If you had 10% distortion at 60hrz and the driver presented that on a peak in loud playback, would the slight character or extra energy added at 120hrz really be audible ? In what ways could we test this? I know Tom Nousain (and others)tested this publicly a bit blind back in day but the Info seems lost after his passing.
I know this is sort of off topic so I will stop for now on that.
After the 2nd listen what really caught my attention is your 2" absorption. I am wondering if you know what the absorption characteristics are for the material and how does it change the frequency response of the reflections. Toole in his book seems pretty adamant that absorptive material be given a long conservative pause before being implemented as the material near universally absorbs in a very non linear fashion and therefore takes some real effort to get right and more often is done wrong even by very smart folks.

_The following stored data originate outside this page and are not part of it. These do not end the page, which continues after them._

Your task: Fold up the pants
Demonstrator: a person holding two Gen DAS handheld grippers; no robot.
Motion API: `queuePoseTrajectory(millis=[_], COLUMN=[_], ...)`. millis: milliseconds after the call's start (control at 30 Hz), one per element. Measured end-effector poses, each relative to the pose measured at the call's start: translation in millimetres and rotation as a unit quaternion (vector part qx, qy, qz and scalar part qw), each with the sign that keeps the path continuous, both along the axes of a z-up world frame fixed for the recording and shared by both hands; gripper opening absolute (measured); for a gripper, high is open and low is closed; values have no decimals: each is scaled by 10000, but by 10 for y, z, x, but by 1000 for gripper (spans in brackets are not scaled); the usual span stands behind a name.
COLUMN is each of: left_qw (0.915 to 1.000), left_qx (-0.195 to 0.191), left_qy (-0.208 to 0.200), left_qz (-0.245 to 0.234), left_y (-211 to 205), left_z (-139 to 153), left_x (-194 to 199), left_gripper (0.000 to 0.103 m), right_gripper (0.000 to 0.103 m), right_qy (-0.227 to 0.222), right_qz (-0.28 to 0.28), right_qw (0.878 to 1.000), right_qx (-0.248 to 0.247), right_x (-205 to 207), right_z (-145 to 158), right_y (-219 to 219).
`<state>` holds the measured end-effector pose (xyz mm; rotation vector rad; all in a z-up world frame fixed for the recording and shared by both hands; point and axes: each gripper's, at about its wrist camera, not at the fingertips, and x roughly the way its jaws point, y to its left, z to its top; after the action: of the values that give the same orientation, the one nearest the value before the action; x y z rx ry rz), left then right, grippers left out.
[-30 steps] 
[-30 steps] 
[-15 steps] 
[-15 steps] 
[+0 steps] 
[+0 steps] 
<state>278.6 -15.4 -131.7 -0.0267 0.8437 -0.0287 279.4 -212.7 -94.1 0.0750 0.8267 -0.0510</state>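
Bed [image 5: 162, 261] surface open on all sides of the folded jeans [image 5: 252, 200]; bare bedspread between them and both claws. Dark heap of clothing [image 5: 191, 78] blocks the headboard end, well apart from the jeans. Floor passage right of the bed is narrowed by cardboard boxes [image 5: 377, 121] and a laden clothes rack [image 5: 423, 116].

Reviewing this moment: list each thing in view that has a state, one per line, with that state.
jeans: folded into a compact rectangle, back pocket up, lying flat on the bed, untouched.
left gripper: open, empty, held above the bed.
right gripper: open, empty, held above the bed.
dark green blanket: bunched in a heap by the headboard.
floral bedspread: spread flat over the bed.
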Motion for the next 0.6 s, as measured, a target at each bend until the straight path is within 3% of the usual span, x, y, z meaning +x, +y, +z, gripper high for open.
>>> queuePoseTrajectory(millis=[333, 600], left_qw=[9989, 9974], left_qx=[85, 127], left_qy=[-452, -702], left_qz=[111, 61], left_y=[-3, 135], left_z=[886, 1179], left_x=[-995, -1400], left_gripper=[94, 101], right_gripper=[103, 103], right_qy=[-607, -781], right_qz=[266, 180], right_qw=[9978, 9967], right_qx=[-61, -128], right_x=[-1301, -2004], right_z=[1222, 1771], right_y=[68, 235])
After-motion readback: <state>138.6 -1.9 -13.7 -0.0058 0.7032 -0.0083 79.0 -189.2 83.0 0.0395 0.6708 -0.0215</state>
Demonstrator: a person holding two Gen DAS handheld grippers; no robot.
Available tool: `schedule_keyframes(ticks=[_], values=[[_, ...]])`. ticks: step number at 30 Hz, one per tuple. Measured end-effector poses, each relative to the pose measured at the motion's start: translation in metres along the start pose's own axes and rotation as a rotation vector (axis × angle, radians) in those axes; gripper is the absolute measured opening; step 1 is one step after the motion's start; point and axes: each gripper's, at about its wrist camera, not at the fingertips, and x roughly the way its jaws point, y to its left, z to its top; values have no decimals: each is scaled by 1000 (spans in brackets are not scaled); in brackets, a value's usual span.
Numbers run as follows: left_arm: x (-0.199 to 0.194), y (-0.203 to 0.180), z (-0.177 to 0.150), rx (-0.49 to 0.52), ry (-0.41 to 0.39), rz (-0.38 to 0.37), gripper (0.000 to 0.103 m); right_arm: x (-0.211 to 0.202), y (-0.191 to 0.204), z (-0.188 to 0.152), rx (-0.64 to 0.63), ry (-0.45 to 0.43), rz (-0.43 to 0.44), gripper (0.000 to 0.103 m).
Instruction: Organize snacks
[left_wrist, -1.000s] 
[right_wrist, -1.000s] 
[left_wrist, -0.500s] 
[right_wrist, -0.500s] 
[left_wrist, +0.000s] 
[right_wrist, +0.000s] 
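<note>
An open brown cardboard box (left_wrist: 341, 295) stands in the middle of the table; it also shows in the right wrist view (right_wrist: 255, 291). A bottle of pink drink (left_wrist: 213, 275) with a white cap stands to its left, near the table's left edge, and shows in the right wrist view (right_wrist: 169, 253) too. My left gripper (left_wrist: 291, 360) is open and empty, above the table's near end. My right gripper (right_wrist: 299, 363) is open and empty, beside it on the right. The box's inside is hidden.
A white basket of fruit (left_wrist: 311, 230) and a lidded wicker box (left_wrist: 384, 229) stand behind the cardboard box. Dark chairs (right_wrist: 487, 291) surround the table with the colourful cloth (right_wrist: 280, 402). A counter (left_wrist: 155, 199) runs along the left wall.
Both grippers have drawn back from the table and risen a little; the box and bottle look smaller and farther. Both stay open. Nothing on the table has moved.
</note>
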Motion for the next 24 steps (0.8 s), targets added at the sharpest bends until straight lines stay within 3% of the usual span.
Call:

It sure seems that a wide dispersion design is calling for near zero absorption beyond typical comfortable room furnishings and rather some light but smart diffraction to help energy dissipate and not overbuild. But to do so in a way that preserves the wide dispersion character, scale and size. And in the case of a speaker with great off axis linearity, preserves that well earned linearity.
Finally I love your reviews, I really do and like how you nit pick the designs so I hope you can dig my nitpicking.